Temps total: 1 h 25 min • Préparation: 15 min • Cuisson: 1 h 10 min • Portions: 12 • Difficulté: Facile

A taste of Thanksgiving any time of year. Great with tea, as a side to roasted chicken or for breakfast with light cream cheese.

Ingrédients

All-purpose flour

1 cup(s)

Whole wheat flour

¾ cup(s)

Baking soda

1 tsp(s)

Pumpkin pie spice

1½ tsp(s)

Table salt

½ tsp(s)

Cooked sweet potato

1 cup(s), mashed (without peel)

Liquid egg substitute

½ cup(s)

Unsweetened applesauce

⅔ cup(s)

Packed brown sugar

¾ cup(s), dark variety

Vegetable oil

¼ cup(s)

Vanilla extract

1 tsp(s)

Unsalted dry roasted pumpkin seed kernels

2 tbsp(s), salted and roasted

Instructions

1

Preheat oven to 180°C (350°F).

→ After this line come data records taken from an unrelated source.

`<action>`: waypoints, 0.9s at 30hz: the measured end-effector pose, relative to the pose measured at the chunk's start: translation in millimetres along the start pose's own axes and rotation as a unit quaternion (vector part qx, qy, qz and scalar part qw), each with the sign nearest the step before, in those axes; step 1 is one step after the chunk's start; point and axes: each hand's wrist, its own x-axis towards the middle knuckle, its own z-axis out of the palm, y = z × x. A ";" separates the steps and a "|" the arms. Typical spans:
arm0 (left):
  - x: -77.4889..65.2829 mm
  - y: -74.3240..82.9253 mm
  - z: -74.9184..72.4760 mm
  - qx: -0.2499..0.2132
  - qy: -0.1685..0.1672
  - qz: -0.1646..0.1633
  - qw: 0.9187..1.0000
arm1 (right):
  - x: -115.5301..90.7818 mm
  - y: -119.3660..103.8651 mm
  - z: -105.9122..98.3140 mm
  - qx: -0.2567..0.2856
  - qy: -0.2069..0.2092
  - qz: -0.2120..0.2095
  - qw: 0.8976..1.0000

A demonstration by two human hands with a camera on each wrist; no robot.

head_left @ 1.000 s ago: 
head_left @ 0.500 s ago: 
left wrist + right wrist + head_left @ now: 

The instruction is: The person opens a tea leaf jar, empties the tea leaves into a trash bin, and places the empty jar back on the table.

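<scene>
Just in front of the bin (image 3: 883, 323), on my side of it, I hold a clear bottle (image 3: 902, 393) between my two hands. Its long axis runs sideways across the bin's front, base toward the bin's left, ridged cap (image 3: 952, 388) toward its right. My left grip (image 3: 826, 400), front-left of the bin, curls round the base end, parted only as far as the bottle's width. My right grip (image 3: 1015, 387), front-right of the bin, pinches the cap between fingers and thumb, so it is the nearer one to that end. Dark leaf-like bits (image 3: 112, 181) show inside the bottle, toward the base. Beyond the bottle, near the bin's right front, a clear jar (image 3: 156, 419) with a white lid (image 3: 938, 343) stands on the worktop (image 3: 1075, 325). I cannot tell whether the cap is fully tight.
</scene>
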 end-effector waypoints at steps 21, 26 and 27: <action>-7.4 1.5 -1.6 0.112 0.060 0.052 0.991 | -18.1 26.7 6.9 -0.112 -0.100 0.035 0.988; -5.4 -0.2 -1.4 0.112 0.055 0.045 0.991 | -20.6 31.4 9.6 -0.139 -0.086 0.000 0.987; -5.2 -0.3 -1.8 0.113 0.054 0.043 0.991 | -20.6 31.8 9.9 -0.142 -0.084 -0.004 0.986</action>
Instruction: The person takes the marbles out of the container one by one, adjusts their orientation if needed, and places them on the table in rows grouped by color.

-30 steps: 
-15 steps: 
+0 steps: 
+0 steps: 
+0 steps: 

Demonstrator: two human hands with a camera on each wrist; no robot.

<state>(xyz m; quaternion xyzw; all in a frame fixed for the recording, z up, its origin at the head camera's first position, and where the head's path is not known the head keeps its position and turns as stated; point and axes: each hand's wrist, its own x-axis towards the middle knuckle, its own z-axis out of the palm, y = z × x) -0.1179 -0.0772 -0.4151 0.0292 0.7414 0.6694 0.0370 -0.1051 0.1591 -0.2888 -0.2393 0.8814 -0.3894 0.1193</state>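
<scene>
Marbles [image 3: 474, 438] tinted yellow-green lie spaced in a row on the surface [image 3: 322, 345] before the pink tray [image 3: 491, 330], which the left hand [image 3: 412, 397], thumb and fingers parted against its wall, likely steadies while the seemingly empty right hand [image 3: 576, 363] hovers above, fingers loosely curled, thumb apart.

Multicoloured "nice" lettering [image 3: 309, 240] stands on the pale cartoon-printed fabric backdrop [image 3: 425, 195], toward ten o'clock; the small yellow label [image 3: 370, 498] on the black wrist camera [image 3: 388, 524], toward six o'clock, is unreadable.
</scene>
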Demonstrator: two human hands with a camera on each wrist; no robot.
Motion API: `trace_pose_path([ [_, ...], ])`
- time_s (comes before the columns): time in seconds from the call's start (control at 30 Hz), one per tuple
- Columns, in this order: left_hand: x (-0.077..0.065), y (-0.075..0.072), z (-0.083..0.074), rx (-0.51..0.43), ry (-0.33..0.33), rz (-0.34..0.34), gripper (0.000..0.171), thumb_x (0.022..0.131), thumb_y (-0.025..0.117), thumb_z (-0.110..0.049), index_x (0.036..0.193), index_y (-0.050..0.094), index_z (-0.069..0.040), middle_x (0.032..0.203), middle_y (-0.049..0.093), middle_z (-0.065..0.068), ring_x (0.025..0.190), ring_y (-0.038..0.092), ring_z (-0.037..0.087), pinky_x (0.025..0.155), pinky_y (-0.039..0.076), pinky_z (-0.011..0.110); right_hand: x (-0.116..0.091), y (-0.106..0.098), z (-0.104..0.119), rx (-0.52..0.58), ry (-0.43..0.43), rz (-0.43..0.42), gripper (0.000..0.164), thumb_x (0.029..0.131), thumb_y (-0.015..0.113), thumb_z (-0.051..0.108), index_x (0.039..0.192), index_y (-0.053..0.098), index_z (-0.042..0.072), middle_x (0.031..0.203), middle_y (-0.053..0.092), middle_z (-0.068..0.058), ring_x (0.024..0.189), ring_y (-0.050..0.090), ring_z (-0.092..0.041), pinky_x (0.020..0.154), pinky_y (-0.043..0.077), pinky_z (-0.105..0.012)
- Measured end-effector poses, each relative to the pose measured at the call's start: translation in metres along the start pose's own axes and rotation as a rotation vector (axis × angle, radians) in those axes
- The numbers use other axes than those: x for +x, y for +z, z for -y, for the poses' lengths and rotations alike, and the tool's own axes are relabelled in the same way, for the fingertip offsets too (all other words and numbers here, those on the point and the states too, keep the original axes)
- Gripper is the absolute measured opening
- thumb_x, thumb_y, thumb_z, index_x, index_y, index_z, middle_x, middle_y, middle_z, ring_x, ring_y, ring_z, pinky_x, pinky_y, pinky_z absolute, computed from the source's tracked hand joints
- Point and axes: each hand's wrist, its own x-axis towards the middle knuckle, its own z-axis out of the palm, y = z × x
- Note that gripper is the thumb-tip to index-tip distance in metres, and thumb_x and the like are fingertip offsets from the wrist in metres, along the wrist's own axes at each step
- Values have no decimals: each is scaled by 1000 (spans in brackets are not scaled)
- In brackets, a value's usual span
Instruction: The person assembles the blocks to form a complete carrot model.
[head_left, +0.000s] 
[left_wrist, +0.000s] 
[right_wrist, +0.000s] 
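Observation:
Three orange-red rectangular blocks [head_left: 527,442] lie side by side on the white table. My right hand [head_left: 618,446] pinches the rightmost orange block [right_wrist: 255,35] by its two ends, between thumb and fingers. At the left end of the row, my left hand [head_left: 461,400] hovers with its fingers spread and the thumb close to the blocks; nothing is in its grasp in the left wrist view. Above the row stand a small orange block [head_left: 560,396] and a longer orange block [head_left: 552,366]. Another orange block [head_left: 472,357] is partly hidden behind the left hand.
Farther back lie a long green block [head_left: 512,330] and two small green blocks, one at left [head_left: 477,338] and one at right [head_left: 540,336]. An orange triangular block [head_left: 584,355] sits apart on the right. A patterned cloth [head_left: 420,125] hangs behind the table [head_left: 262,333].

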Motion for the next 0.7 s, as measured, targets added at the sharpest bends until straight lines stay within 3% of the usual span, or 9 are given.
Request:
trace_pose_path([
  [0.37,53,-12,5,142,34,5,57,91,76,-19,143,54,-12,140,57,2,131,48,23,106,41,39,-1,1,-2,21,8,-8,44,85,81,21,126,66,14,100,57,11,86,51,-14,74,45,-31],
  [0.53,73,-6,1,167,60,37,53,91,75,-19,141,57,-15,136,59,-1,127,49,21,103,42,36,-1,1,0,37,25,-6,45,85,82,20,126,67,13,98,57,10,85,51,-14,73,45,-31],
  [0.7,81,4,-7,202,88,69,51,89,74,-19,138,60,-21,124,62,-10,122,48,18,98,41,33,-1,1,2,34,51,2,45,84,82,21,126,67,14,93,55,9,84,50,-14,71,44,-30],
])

Coat a 22.5-cm (9-inch) loaf pan with cooking spray.

2

In a medium bowl, whisk together both types of flour, baking soda, pumpkin pie spice and salt; set aside.

3

In a large bowl, place mashed sweet potato, egg substitute, applesauce, sugar, oil and vanilla extract. Beat with an electric mixer on medium speed, until well-combined, about 3 to 5 minutes.

4

Fold dry ingredients into wet ingredients until just combined; pour batter into prepared pan and sprinkle top with pumpkin seeds. Bake until a tester inserted in centre of bread comes out clean, about 60 to 70 minutes. Let cool before removing from pan. Slice into 12 pieces and serve. Yields 1 slice per serving.